ASSIGNED TASK:
Show the lines below where "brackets" occurs.

STORED DATA Start Marker

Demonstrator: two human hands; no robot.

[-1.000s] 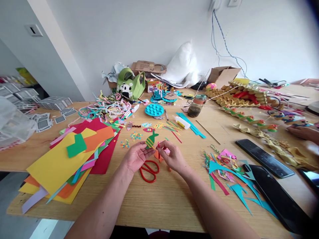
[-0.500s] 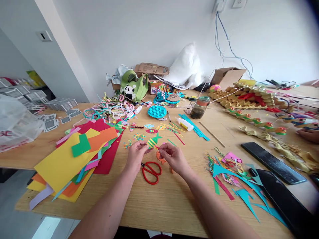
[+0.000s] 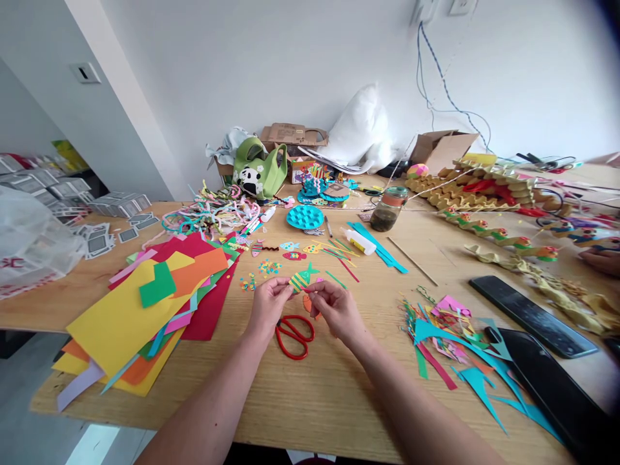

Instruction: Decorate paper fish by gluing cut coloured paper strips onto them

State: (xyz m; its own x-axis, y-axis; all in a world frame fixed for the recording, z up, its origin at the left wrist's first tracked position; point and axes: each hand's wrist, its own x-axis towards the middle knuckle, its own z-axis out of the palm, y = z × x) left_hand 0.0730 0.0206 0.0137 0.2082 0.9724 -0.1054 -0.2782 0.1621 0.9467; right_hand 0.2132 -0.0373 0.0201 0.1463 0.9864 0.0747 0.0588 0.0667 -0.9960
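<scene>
A green paper fish (image 3: 302,278) with yellow stripes is held up over the table, its tail pointing away from me. My left hand (image 3: 271,302) pinches the fish's left edge between thumb and fingers. At its lower right edge, my right hand (image 3: 334,306) is closed on a thin red paper strip (image 3: 310,289), mostly hidden by the fingertips. Red-handled scissors (image 3: 296,336) lie on the table just below my hands. An orange paper piece (image 3: 307,303) shows partly behind my right fingers. Several small paper fish (image 3: 294,256) lie beyond, near scattered paper dots (image 3: 269,266).
Coloured paper sheets (image 3: 121,303) are stacked at left. Paper scraps (image 3: 450,329) and a dark phone (image 3: 533,316) lie at right. Farther back are a glue bottle (image 3: 361,241), a glass jar (image 3: 387,212) and a blue round craft piece (image 3: 305,218). Another person's hand (image 3: 600,259) shows at the right edge.
The fish has shifted slightly right and tilted in my fingers. My right fingertips have moved closer against its lower edge, and less of the red strip shows.
</scene>
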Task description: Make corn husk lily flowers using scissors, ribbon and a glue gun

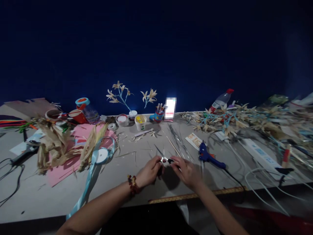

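Note:
Close to the front of the table, a pair of scissors (159, 151) points away from me with its blades spread. My left hand (150, 171) is closed around one side of it near the pivot. On the other side, my right hand (186, 171) has its fingers closed at the black handle. Any small piece between the fingers is too fine to make out. Several thin metal wires (179, 140) lie just beyond my right hand. A blue glue gun (211, 157) rests on its side to the right.
Dried husks (55, 143) lie on pink paper (65, 171) at left, beside a light blue ribbon roll (101, 156). Husk flowers (220, 119) are heaped back right. A tub (140, 123) and a bright phone (170, 109) stand behind. White cables (254, 174) loop at right.

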`<state>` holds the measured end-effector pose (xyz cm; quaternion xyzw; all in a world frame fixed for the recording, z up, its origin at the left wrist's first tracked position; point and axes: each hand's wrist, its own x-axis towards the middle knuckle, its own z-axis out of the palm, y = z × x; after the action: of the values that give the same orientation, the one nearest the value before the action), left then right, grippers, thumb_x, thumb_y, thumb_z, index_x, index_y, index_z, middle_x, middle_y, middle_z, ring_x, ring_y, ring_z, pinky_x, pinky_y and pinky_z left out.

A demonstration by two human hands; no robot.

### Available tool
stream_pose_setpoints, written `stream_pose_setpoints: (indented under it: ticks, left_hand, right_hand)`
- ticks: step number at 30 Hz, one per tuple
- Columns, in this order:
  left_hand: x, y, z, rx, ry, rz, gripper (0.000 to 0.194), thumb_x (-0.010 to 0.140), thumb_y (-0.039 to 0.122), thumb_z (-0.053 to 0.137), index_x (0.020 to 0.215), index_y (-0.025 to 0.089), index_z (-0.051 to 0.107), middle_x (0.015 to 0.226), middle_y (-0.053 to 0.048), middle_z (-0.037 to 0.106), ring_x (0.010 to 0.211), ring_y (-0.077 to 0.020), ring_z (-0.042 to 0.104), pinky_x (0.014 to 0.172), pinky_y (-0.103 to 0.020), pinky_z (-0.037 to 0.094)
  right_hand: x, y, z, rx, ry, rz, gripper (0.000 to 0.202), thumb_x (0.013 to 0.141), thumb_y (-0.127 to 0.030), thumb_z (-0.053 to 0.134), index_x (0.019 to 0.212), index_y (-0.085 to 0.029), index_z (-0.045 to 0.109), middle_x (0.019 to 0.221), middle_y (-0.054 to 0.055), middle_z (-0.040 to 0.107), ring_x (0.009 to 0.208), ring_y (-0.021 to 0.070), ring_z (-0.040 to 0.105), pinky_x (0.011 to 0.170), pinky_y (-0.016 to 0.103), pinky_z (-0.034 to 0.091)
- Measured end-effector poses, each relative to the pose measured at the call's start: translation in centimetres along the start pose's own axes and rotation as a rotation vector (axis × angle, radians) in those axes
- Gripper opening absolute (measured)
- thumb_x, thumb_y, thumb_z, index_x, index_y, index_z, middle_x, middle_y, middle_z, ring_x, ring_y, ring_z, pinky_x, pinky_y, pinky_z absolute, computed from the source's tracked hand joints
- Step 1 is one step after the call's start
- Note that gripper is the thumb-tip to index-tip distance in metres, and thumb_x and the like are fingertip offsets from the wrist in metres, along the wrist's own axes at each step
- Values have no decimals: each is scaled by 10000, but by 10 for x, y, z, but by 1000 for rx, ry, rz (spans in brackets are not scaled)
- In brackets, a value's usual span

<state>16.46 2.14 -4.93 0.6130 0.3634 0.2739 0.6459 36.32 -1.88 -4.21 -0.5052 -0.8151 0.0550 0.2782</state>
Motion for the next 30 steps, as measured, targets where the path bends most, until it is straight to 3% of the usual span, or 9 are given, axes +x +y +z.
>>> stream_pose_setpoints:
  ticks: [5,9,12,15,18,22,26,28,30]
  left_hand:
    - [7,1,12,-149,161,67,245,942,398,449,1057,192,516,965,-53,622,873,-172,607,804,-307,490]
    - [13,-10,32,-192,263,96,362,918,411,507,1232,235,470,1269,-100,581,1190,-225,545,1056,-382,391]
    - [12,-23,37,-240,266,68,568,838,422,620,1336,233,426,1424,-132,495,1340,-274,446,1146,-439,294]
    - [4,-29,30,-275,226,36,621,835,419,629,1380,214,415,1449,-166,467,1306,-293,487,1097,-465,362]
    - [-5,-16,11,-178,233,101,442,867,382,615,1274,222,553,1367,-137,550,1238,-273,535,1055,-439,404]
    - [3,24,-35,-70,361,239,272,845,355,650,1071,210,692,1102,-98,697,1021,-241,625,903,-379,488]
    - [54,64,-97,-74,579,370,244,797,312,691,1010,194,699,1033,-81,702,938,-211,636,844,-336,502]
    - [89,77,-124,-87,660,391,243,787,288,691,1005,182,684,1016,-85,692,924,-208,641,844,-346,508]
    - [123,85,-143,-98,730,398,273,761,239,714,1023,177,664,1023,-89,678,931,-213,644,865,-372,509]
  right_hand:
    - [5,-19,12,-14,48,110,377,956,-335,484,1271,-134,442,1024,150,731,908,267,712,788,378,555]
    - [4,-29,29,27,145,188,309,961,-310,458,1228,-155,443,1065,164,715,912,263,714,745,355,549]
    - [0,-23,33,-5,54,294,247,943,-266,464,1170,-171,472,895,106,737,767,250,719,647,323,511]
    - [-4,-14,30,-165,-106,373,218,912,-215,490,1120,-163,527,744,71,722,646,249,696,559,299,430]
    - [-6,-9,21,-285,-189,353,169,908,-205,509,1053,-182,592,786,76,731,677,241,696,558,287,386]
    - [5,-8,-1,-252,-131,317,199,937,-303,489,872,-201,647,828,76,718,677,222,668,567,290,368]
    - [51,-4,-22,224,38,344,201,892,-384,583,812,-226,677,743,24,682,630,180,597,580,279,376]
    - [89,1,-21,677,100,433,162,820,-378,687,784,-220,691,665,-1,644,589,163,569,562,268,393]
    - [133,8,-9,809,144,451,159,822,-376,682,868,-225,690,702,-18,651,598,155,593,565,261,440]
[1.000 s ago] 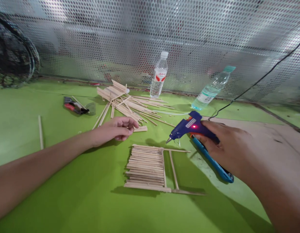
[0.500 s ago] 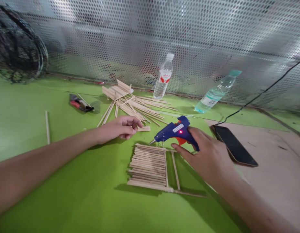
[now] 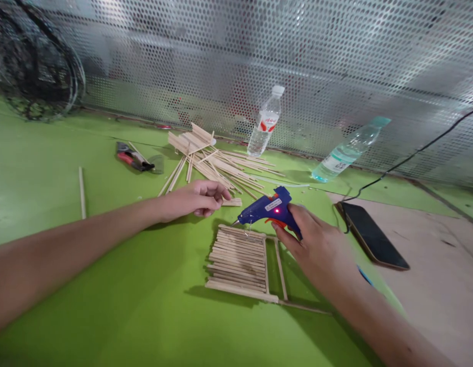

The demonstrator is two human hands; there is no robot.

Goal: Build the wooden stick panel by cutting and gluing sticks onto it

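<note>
My right hand (image 3: 316, 239) is wrapped round a blue glue gun (image 3: 272, 208) with an orange trigger and a lit red light. The gun's nozzle points down-left at the top edge of a panel of wooden sticks (image 3: 240, 257) lying on the green surface. Thin clear strands hang below the gun's front. My left hand (image 3: 201, 198) is curled above the surface, up and left of the panel, fingertips close together beside a short bundle of sticks (image 3: 232, 202); whether it holds something is too small to tell.
Loose sticks (image 3: 236, 171) and a small wooden structure (image 3: 192, 141) lie behind my left hand. Red-and-black pliers (image 3: 131, 157) rest to the left. Two bottles (image 3: 264, 125) (image 3: 345, 153) stand or lean near the perforated metal wall (image 3: 182, 61). A phone (image 3: 372, 232) and black cable are at right.
The glue gun in my right hand has moved left and its nozzle is now closer to the panel's top left edge. The whole view has shifted slightly. My left hand keeps its curled pose.
</note>
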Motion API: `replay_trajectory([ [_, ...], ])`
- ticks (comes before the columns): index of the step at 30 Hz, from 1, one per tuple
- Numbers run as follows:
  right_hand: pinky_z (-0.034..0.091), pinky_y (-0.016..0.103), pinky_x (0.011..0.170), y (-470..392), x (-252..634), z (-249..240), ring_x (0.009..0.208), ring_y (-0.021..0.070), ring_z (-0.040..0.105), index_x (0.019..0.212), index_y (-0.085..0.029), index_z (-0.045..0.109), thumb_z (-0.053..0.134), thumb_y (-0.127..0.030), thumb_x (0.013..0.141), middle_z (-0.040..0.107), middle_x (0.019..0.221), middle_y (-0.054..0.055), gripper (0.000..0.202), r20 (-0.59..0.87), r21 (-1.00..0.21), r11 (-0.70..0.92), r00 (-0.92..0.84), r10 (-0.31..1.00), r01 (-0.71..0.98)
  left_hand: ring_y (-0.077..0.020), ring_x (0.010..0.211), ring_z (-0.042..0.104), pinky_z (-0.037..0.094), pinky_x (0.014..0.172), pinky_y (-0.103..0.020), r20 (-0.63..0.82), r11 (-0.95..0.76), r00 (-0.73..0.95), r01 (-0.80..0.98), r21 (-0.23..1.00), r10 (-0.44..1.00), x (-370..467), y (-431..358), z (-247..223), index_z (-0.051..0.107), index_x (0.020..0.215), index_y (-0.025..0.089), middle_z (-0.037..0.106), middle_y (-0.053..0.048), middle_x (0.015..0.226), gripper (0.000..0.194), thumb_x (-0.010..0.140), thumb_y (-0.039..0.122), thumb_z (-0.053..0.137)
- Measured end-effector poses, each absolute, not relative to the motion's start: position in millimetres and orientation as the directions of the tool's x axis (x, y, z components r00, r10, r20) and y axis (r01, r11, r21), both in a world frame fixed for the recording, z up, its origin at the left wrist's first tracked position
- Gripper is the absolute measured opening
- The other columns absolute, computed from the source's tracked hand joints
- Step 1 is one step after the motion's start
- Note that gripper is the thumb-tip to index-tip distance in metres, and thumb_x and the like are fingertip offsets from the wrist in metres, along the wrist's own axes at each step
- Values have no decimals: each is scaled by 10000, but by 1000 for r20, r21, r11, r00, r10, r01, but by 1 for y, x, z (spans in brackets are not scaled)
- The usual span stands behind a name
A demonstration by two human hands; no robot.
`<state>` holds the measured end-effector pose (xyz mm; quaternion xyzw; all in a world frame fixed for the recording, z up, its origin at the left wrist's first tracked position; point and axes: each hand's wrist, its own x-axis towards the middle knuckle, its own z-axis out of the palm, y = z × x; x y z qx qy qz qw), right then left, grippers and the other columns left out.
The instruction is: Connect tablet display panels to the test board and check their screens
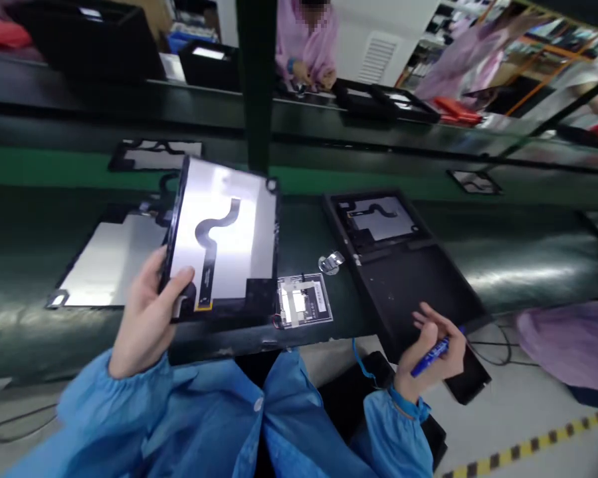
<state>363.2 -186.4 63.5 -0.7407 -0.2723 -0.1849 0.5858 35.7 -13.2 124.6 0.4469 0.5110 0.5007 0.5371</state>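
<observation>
My left hand (152,309) grips the lower left corner of a display panel (264,232) with a silver back, black edges and a curved dark flex cable. The panel is tilted up above the bench. My right hand (436,348) holds a blue marker (430,356) across its palm, with some fingers extended, over the front of a black tray (423,285). Another silver panel (381,222) lies in the tray's far compartment. Between panel and tray are a small taped circuit board (305,300) and a shiny round metal piece (331,263).
Another panel (114,259) lies flat at the left, with one more (154,156) behind it. A dark upright post (256,86) rises beyond the bench. People in pink clothing work across the line. Yellow-black floor tape (533,446) runs at the lower right.
</observation>
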Motion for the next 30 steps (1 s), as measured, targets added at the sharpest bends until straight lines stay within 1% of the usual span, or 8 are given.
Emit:
replay_trajectory([
  [2, 511, 322, 580, -163, 338, 72, 613, 187, 673, 900, -151, 658, 472, -415, 959, 744, 834, 100, 329, 517, -826, -61, 796, 314, 560, -309, 1051, 703, 637, 835, -419, -280, 256, -121, -177, 950, 952, 19, -26, 95, 672, 1166, 253, 743, -34, 1110, 468, 729, 360, 802],
  [5, 413, 264, 463, -132, 301, 78, 475, 134, 565, 1022, -161, 623, 364, -442, 978, 686, 687, 29, 385, 392, -899, 63, 733, 555, 433, -284, 1009, 715, 623, 827, -384, -375, 334, -149, -242, 911, 915, 14, -40, 57, 656, 1168, 206, 743, -66, 1066, 516, 703, 371, 807],
  [7, 389, 243, 454, -117, 279, 80, 463, 109, 507, 1075, -190, 578, 418, -430, 957, 657, 685, -7, 312, 310, -928, 72, 653, 691, 365, -281, 1067, 697, 591, 901, -388, -329, 299, -144, -194, 934, 933, 15, -48, 40, 639, 1190, 183, 731, -88, 1114, 517, 739, 396, 774],
  [11, 389, 223, 492, -100, 242, 82, 513, 95, 493, 833, -215, 559, 584, -353, 883, 601, 650, -34, 149, 130, -951, -9, 423, 897, 310, -296, 1214, 627, 486, 1067, -446, -138, 156, -121, 152, 976, 983, 14, -56, 26, 580, 1310, 152, 665, -147, 1291, 524, 844, 377, 664],
  [14, 352, 210, 491, -92, 215, 80, 513, 84, 443, 635, -216, 461, 654, -349, 838, 472, 561, -62, 310, 23, -947, -83, 326, 945, 309, -298, 1368, 498, 412, 1137, -472, 134, -74, -102, 454, 888, 986, 10, -53, 26, 488, 1424, 150, 534, -184, 1461, 569, 891, 317, 594],
  [17, 292, 201, 475, -84, 192, 69, 489, 68, 365, 635, -220, 425, 648, -371, 849, 386, 547, -88, 344, -51, -948, -117, 221, 974, 297, -278, 1401, 458, 379, 1159, -493, 304, -225, -21, 625, 748, 952, 7, -43, 27, 543, 1364, 180, 537, -166, 1464, 439, 939, 283, 502],
  [21, 284, 204, 490, -74, 172, 52, 484, 65, 345, 649, -223, 401, 632, -390, 879, 349, 538, -100, 366, -43, -928, -69, 80, 996, 365, -268, 1425, 441, 318, 1193, -536, 283, -267, 88, 667, 696, 955, 5, -35, 20, 561, 1325, 183, 557, -151, 1458, 390, 965, 262, 432],
  [30, 276, 205, 503, -71, 165, 41, 484, 66, 284, 603, -223, 310, 560, -247, 878, 279, 536, -93, 372, 47, -821, 33, 9, 999, 570, -301, 1486, 338, 247, 1215, -568, 260, -301, 168, 705, 642, 951, 4, -39, 12, 535, 1349, 136, 466, -192, 1532, 404, 979, 243, 413],
])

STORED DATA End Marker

RESPONSE AREA:
- Values have no decimals: each is scaled by 10000, but by 10 for x, y, z, but by 1000 for rx, ry, rz (spans in brackets are not scaled)
- In brackets, a value's usual span
- Values have no decimals: each is scaled by 10000, but by 1000 for r20, r21, r11, r00, r10, r01, but by 1 for y, x, z (spans in brackets are not scaled)

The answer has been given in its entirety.